Если бы знать, что тетя Набат ничего не скажет о свертке! Я взял бы и, ни минуты не колеблясь, швырнул все эти сокровища в ущелье! Даже хлеб! В отчаянии сидел я над рекой, держа в руках злополучный подарок, и не знал, как мне поступить. Одно я знал точно - если тетя Медина увидит его, все начнется сначала!..

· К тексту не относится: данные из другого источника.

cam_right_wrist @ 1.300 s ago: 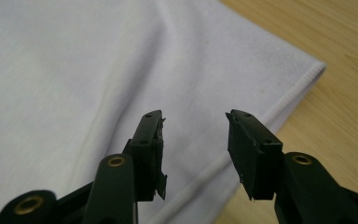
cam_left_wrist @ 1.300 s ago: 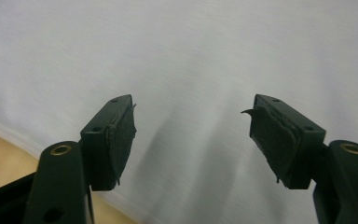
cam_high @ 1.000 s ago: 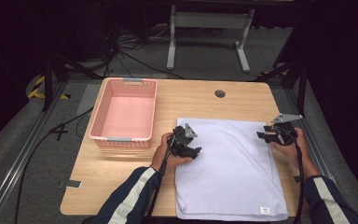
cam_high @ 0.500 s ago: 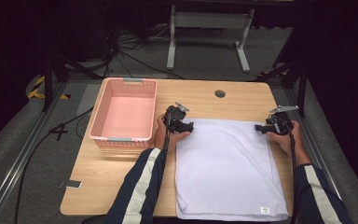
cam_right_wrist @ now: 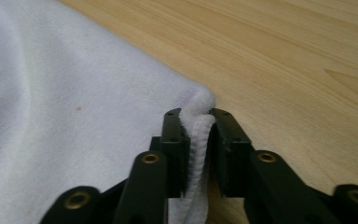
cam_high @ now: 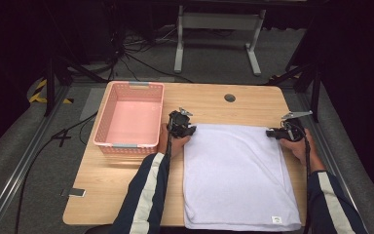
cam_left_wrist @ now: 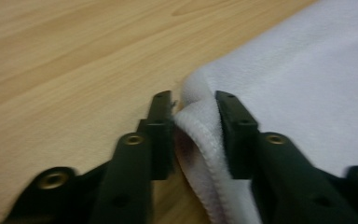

Я видел, как она вернулась с работы, потом во дворе послышался голос Мерджан... Стадо вошло в деревню... Пригнали овец... А я все сидел на горе и прислушивался к вечерним звукам, стараясь различить в них голос тети Набат. Ее не было слышно, и я решился: банки с консервами я одну за другой закинул подальше в ущелье, пиджак придавил большим камнем, предварительно засунув в карман коробки с папиросами. Остался хлеб. Проще всего было съесть сейчас всю буханку, но ведь тетя крошки не проглотила тайком от меня. Я глядел на румяную буханку, но видел не хлеб, а ее лицо, запавшие щеки, синеву под глазами... Я завернул хлеб в газету, сунул его под камень и пошел домой. В тот же вечер тетя Набат, окликнув с крыши тетю Медину, попросила у нее газетку, ту, в которой был завернут хлеб. Тетя уже знала, что Авез оставил какой-то сверток, но думала, что там был только хлеб и что этот хлеб я съел. Она ни о чем не спросила...
Как хорошо, что я не принес домой подарок Авеза!